Never mind that disruption explodes with so much power (and lightens payloads) because you don't need much when it comes to nuclear explosives. Planetary defense needs high levels of energy density (meaning how much energy is packed into a certain amount of mass) and total energy content (or how high that energy can be scaled up). Higher mass and speed result in a bigger boom. Hit the rock in just the right orbit at the right speed and time, and nuclear explosives beat just about everything else when it comes to getting rid of a threatening asteroid.

"We also have to factor in the entire process of building a spacecraft and launching it at the appropriate time," King says. "Not all orbits can be achieved by launching on some arbitrary date, and launch operations have to be carefully run in order to ensure the launch goes successfully."

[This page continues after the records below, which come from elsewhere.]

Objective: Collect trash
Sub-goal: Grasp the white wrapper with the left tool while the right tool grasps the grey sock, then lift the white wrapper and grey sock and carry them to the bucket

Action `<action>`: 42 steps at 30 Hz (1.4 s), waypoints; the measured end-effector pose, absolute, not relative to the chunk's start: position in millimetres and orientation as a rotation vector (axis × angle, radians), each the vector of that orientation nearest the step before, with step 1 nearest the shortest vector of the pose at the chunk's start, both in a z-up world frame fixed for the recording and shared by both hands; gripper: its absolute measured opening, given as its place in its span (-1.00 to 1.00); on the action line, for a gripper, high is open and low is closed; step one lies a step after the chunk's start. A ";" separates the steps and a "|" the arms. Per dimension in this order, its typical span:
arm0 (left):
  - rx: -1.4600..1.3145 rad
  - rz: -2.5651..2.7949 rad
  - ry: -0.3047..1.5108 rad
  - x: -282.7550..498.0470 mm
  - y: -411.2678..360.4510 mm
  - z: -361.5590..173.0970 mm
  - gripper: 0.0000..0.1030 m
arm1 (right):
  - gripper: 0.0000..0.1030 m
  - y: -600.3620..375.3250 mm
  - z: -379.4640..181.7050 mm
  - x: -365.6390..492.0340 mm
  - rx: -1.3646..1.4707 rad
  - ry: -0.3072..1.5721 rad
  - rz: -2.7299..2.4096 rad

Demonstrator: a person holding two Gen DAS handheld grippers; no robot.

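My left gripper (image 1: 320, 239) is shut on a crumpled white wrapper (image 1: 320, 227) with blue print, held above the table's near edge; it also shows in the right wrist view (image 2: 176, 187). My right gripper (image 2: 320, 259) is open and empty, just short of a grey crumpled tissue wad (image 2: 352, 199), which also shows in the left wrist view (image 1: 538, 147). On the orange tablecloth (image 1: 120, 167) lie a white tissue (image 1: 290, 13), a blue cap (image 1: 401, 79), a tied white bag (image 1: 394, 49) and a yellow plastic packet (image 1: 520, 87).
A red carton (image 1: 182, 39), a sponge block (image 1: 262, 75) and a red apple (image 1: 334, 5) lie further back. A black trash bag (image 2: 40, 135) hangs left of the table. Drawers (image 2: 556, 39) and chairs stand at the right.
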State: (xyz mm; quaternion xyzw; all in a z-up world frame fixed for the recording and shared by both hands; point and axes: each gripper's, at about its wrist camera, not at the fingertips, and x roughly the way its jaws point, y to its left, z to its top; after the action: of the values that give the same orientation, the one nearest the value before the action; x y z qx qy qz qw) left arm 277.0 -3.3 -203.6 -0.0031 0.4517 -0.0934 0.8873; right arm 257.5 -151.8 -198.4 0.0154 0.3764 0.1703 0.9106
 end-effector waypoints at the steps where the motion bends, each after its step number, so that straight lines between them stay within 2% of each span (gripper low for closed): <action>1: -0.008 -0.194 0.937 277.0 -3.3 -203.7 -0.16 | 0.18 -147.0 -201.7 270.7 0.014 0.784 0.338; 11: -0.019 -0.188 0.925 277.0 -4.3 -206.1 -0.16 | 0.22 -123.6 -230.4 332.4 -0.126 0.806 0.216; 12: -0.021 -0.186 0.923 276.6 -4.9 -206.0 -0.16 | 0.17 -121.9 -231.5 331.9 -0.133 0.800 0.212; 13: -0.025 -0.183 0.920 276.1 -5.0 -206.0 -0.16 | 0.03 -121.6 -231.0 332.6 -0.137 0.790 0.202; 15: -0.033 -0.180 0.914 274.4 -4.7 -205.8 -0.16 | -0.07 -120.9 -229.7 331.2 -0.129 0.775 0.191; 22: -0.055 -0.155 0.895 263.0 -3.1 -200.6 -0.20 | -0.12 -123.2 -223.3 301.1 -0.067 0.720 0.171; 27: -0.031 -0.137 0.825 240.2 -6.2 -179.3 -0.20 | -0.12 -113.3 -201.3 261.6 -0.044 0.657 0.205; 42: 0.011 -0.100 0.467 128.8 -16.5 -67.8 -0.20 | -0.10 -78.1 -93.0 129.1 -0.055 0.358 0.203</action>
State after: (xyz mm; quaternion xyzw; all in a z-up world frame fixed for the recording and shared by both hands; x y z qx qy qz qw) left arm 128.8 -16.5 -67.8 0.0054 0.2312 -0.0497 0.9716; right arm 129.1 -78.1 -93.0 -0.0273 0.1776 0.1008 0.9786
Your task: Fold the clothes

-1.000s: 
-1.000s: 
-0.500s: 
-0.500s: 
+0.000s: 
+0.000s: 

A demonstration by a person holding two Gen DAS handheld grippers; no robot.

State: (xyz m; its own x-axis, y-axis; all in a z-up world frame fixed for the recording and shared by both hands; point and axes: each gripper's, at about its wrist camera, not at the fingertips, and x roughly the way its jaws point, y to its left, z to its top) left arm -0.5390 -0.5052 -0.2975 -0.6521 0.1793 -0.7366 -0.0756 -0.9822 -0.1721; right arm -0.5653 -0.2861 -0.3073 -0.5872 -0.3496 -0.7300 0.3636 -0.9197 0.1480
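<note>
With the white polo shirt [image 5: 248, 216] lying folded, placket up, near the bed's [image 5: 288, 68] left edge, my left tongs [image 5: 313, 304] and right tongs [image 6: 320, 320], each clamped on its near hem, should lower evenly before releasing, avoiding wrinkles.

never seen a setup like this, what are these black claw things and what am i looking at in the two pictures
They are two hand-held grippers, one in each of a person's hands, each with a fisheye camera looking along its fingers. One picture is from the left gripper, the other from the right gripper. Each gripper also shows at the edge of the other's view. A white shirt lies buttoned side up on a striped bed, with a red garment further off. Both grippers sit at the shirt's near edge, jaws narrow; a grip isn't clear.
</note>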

More than 19,000 near-Earth asteroids are floating out there. What you might not realize is that 80 to 100 tons of asteroid material, from chunks of rock that burn up in the atmosphere, fall to the surface every day. Disruption of a more dangerous asteroid would still need warning time. There is no way (yet) to blast one that is within minutes or even hours of head-butting the planet. The new research has looked into the behavior of various asteroids and used simulations to predict how their fragments would scatter if they were disrupted.

To blow up an asteroid about a fifth the size of Bennu, some 100 feet in diameter, by using the LLNL team’s method that was tested in the simulations, you would need a nuclear weapon to bombard it with at least 1 megaton of power. That weapon would have to be flown within around 10 feet of the offending rock. The team’s simulations tested five different asteroid orbits and found that a successful disruption as little as two months before Earth would have been pounded is enough to make 99.9 percent of that asteroid’s mass miss us. Whew.

King and his team found out what would happen in different asteroid situations by using Spheral, a type of software developed by himself and colleagues Mike Owen and Cody Raskin, both co-authors of the study. Physics models built into the software showed how and where the hypothetical asteroid pieces being dispersed would go into orbit. 

"Spheral is 'hydrocode', shorthand for a physics simulation code that can handle extreme deformations, shocks, and other high-strain rate phenomena," King explains. "What makes Spheral different from many codes is that it is based on a specific technique well-suited for modeling nuclear disruption."

But what would happen to the debris left over from the explosion? It is possible that some could burn to ash in the atmosphere, but the pieces are most likely to drift off into their own orbits. That would probably happen with the hypothetical Bennu-shaped asteroid a fifth of Bennu’s size. Larger monsters would scatter more unevenly, but the velocities of all those pieces would still take 99% of them away from Earth and into their own separate orbits — so long as the asteroid was apprehended and its disruption planned six months ahead.

After that, the cloud of asteroid debris would continue to evolve depending on the effects of gravity. Simulations also accounted for that. The researchers wanted to see how the fragments would interact with one another as well as how the gravity of the Sun and other planets would influence them. This can get complicated. Just finding the orbit of each piece can be tedious, and in addition to that, the entire cloud of fragments would stretch into something of a curve around the path of destruction the asteroid was riding before it met its end.

"In planetary defense, it is critical to change the orbit of the threat so that the asteroid is not crossing the Earth's orbit at a conjunction, when both are in the same place in their orbit at the same time and are about to collide," King says. "For any that do hit, if you can make the fragments small enough and disperse them enough, most could simply burn up in the atmosphere harmlessly."

Let’s just hope that if an asteroid does come for Earth, we get it first before it gets us.